> [Exercise instructions]: Please take the records that follow and repeat exactly the lines starting with the line with "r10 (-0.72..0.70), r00" and going on through the line with "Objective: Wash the".

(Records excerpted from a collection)
----------

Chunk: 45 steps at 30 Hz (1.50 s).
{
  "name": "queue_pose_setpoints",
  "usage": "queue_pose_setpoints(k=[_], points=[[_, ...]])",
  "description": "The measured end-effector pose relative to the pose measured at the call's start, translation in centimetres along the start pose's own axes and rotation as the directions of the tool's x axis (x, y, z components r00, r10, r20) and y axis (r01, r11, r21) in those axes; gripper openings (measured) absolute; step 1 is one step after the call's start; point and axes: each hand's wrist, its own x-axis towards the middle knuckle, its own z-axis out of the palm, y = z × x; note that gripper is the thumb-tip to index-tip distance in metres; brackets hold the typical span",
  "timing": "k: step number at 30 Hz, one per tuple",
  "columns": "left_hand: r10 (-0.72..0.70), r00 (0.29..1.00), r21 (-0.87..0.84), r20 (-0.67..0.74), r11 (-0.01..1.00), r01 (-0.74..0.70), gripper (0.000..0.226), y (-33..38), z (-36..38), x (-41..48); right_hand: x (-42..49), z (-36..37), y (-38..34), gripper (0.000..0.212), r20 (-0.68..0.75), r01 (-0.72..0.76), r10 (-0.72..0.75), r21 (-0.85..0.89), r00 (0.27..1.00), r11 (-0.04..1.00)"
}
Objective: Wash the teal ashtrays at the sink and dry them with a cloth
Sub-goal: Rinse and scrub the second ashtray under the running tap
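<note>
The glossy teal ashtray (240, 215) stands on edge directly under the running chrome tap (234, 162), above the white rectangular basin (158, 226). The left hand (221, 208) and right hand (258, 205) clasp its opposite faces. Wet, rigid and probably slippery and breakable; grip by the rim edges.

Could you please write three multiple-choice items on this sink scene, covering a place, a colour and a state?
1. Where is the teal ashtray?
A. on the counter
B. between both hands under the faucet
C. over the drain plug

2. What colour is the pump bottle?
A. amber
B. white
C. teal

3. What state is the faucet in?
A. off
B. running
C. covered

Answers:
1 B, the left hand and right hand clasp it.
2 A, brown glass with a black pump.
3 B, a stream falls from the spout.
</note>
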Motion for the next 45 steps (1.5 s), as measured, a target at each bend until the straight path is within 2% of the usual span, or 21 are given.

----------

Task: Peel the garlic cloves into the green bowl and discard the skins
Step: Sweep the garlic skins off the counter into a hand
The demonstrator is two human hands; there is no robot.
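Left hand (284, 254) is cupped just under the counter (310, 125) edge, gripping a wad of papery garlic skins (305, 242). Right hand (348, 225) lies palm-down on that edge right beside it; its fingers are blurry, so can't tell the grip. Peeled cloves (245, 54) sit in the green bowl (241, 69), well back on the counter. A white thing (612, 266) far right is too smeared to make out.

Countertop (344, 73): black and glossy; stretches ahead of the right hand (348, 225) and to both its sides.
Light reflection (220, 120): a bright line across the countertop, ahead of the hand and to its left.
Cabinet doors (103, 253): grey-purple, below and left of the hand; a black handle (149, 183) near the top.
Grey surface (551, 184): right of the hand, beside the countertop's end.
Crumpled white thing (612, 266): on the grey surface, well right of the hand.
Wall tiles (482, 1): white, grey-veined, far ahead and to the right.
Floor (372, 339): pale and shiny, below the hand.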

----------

> [Solution]:
  "columns": "left_hand: r10 (-0.72..0.70), r00 (0.29..1.00), r21 (-0.87..0.84), r20 (-0.67..0.74), r11 (-0.01..1.00), r01 (-0.74..0.70), gripper (0.000..0.226), y (-33..38), z (-36..38), x (-41..48); right_hand: x (-42..49), z (-36..37), y (-38..34), gripper (0.000..0.212), r20 (-0.68..0.75), r01 (-0.72..0.76), r10 (-0.72..0.75), r21 (-0.85..0.89), r00 (0.27..1.00), r11 (-0.04..1.00)"
}
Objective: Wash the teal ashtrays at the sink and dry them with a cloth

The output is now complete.